*TASK TO COMPLETE*
Repeat the records word for word.

*Records from a data collection*

####################

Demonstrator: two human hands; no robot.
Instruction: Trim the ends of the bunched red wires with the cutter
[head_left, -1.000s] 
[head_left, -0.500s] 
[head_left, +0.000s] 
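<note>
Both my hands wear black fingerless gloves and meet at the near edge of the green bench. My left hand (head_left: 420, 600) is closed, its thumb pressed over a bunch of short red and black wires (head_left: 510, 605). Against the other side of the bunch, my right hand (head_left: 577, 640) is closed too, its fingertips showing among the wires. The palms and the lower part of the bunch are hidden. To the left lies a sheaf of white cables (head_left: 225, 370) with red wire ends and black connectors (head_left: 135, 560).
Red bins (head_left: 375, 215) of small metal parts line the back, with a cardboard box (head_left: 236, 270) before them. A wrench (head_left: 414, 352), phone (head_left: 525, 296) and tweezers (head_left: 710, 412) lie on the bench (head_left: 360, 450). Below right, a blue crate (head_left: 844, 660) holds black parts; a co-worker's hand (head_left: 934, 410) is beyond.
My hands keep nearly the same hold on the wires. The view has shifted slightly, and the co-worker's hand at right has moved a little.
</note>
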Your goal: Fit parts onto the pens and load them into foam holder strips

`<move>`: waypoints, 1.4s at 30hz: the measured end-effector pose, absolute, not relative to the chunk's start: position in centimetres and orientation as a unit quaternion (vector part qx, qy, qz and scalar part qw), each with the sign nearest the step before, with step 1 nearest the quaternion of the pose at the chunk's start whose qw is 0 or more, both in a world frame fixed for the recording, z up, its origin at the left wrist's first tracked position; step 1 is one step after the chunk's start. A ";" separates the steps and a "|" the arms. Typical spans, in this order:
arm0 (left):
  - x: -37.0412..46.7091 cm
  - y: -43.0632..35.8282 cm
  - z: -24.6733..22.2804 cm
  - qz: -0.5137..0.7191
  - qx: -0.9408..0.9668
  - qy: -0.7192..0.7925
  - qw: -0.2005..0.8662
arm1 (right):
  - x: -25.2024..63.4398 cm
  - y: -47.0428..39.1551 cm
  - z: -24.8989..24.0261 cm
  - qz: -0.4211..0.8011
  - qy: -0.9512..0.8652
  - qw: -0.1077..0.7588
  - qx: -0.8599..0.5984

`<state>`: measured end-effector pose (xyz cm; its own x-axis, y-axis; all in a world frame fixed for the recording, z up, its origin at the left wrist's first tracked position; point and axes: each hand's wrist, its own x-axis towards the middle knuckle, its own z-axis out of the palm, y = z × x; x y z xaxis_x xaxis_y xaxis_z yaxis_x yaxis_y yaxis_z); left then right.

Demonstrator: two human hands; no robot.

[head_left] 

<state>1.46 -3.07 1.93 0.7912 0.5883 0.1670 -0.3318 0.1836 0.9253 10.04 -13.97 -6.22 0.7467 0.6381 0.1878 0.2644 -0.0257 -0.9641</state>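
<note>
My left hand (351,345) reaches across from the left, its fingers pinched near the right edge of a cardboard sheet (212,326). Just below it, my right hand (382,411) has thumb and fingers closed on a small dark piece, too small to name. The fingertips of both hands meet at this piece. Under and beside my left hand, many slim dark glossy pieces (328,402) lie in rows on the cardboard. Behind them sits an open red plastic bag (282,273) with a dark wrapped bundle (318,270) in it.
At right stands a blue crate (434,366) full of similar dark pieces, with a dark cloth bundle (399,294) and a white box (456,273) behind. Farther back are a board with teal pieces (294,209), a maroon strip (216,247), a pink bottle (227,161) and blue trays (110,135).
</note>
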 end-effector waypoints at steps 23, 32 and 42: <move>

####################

*OUTPUT FOR THIS EXERCISE*
Demonstrator: two human hands; no robot.
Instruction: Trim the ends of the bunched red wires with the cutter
[head_left, -1.000s] 
[head_left, -0.500s] 
[head_left, +0.000s] 
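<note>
Both my hands wear black fingerless gloves and meet at the near edge of the green bench. My left hand (head_left: 420, 600) is closed, its thumb pressed over a bunch of short red and black wires (head_left: 510, 605). Against the other side of the bunch, my right hand (head_left: 577, 640) is closed too, its fingertips showing among the wires. The palms and the lower part of the bunch are hidden. To the left lies a sheaf of white cables (head_left: 225, 370) with red wire ends and black connectors (head_left: 135, 560).
Red bins (head_left: 375, 215) of small metal parts line the back, with a cardboard box (head_left: 236, 270) before them. A wrench (head_left: 414, 352), phone (head_left: 525, 296) and tweezers (head_left: 710, 412) lie on the bench (head_left: 360, 450). Below right, a blue crate (head_left: 844, 660) holds black parts; a co-worker's hand (head_left: 934, 410) is beyond.
My hands keep nearly the same hold on the wires. The view has shifted slightly, and the co-worker's hand at right has moved a little.
</note>
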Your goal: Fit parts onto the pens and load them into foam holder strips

`<move>`: waypoints, 1.4s at 30hz: the measured end-effector pose, absolute, not relative to the chunk's start: position in centimetres and orientation as a unit quaternion (vector part qx, qy, qz and scalar part qw), each with the sign nearest the step before, with step 1 nearest the quaternion of the pose at the chunk's start whose qw is 0 or more, both in a world frame fixed for the recording, z up, its origin at the left wrist's first tracked position; step 1 is one step after the chunk's start. A ";" separates the steps and a "|" the arms. Typical spans, in this order:
arm0 (left):
  - x: -37.0412..46.7091 cm
  - y: -43.0632..35.8282 cm
  - z: -24.6733..22.2804 cm
  - qz: -0.5137..0.7191
  - qx: -0.9408..0.9668
  - qy: -0.7192..0.7925
  - qw: -0.2005..0.8662
arm1 (right):
  - x: -25.2024..63.4398 cm
  - y: -47.0428..39.1551 cm
  - z: -24.8989..24.0261 cm
  - qz: -0.4211..0.8011
  - qy: -0.9512..0.8652
  - qw: -0.1077..0.7588
  - qx: -0.8599..0.5984

`<state>`: measured end-effector pose (xyz cm; its own x-axis, y-axis; all in a world frame fixed for the recording, z up, its origin at the left wrist's first tracked position; point and axes: each hand's wrist, its own x-axis towards the middle knuckle, its own z-axis out of the palm, y = z × x; x y z xaxis_x xaxis_y xaxis_z yaxis_x yaxis_y yaxis_z); left then right.

Demonstrator: two human hands; no robot.

[head_left] 

<state>1.46 -3.07 1.93 0.7912 0.5883 0.1670 -0.3318 0.1836 0.9253 10.04 -13.97 -6.22 0.7467 0.6381 0.1878 0.2644 -0.0257 -0.9641</state>
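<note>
My left hand (351,345) reaches across from the left, its fingers pinched near the right edge of a cardboard sheet (212,326). Just below it, my right hand (382,411) has thumb and fingers closed on a small dark piece, too small to name. The fingertips of both hands meet at this piece. Under and beside my left hand, many slim dark glossy pieces (328,402) lie in rows on the cardboard. Behind them sits an open red plastic bag (282,273) with a dark wrapped bundle (318,270) in it.
At right stands a blue crate (434,366) full of similar dark pieces, with a dark cloth bundle (399,294) and a white box (456,273) behind. Farther back are a board with teal pieces (294,209), a maroon strip (216,247), a pink bottle (227,161) and blue trays (110,135).
</note>
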 end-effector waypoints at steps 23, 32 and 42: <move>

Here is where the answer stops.